**Goal of the exercise:**
All lines below are to be output exactly as they stand.

**Data excerpt:**
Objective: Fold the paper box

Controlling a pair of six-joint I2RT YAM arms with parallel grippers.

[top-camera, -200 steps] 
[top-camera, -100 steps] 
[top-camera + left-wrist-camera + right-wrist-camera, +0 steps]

**Result:**
Objective: Fold the paper box

Controlling a pair of six-joint I2RT YAM arms with parallel grippers.

[top-camera, -200 steps] 
[top-camera, -100 steps] 
[top-camera + left-wrist-camera + right-wrist-camera, +0 steps]

The output is now complete.